Mizzou has three facilities: Indoor Facilities, Outdoor Facilities, and the Mizzou Aquatic Center. One of the top aquatics facilities in the United States, the Mizzou Aquatic Center, opened its doors in 2005 for recreation and competitive swimming and diving. Inside the center are four pools – the 50M Pool, Diving Well, Tiger Grotto, and the Truman Pond.
The 50-meter pool is among the best competition pools in the country. It is equipped with kickboards, pull-buoys, and aqua jogging belts that are open to all MizzouRec members to use. Inside the Mizzou Aquatic Center, lap swim etiquette is highly encouraged. This emphasizes the following: Respect, Be Considerate, Lane Choice and Pacing, Entry, Circle Swim and Share, and Lane Lines. These are the etiquette of a good swimmer and an accommodating and considerate peer in the pool.
Next is the Diving Well, which is attached to the pool, feature a 10-meter platform and four springboards perfect for the training of diving athletes.
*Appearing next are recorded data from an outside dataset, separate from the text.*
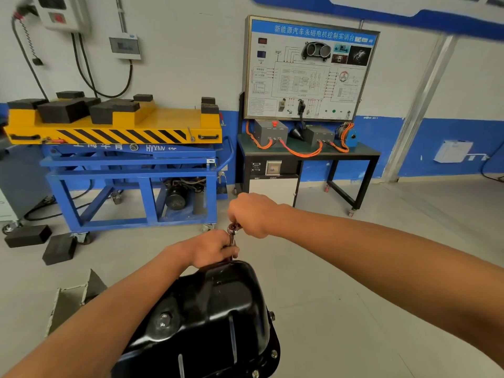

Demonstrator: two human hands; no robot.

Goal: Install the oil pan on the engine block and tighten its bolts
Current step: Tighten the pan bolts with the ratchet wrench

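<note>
Your glossy black stamped-steel oil pan (218,309) lies low before you, sump side up, long axis pointing away toward both hands. Your left hand (215,248) curls its fingers round the upright shaft of the chrome socket driver (232,232) at the pan's far end; your right hand (253,214) pinches its top.

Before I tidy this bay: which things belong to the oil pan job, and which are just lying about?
Job: oil pan, flange bolts, socket wrench gripped by left hand and right hand.
Lying about: rubber blocks on the floor, yellow lift cart, training board, metal bracket.
</note>
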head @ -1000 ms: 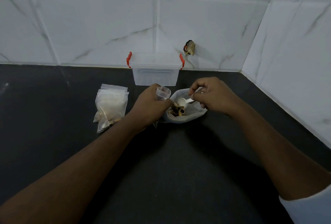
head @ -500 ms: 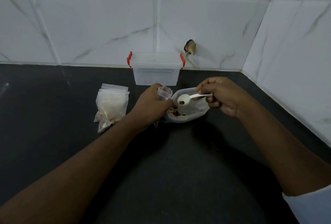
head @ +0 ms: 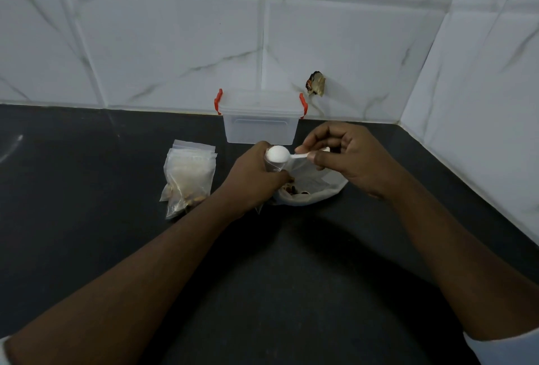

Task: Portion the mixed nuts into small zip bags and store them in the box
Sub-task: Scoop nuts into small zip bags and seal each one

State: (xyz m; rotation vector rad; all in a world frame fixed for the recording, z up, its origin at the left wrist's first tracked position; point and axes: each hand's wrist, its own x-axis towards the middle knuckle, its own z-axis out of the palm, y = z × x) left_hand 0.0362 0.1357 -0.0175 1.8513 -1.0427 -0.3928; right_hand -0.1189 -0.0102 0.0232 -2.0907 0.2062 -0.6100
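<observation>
The small zip bag [head: 274, 166] is held mouth-up in the left hand [head: 255, 176], whose fingers curl round its thin clear film, near the middle of the worktop [head: 262, 277]; over its mouth the white plastic spoon [head: 277, 154] lies turned dome-up, its slim handle pinched by the right hand [head: 345, 157]; the tipping looks under way, so it pays to hold the mouth spread wide and the bowl low and centred, lest hard nuts bounce out; just beside, the crumpled supply bag [head: 318, 186] shows brown mixed nuts [head: 294, 190]; filled zip bags [head: 189, 177] lie stacked to the left; the translucent box [head: 260, 123] with red clips sits at the back edge, against glossy marbled tiles [head: 175, 43].
</observation>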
Both the 50M Pool and the Diving Well are equipped with U.D. disinfection systems and proper air ventilation for better air and water quality.
After intense training or workout, the Tiger Grotto is a perfect place to go to. It is a resort-quality aquatic facility inside the Mizzou campus. Transform any ordinary day into a spa day with the zero-depth pool entry, a lazy river pool and waterfall, hot tub, steam room, and sauna. It is a perfect recreational spot tucked inside the Mizzou Aquatic Center.
For those who love the beach, the Truman Pond is for you. It is an on-campus beach club where Mizzou members can indulge. When the weather permits, it opens mid-April, just in time for the summer.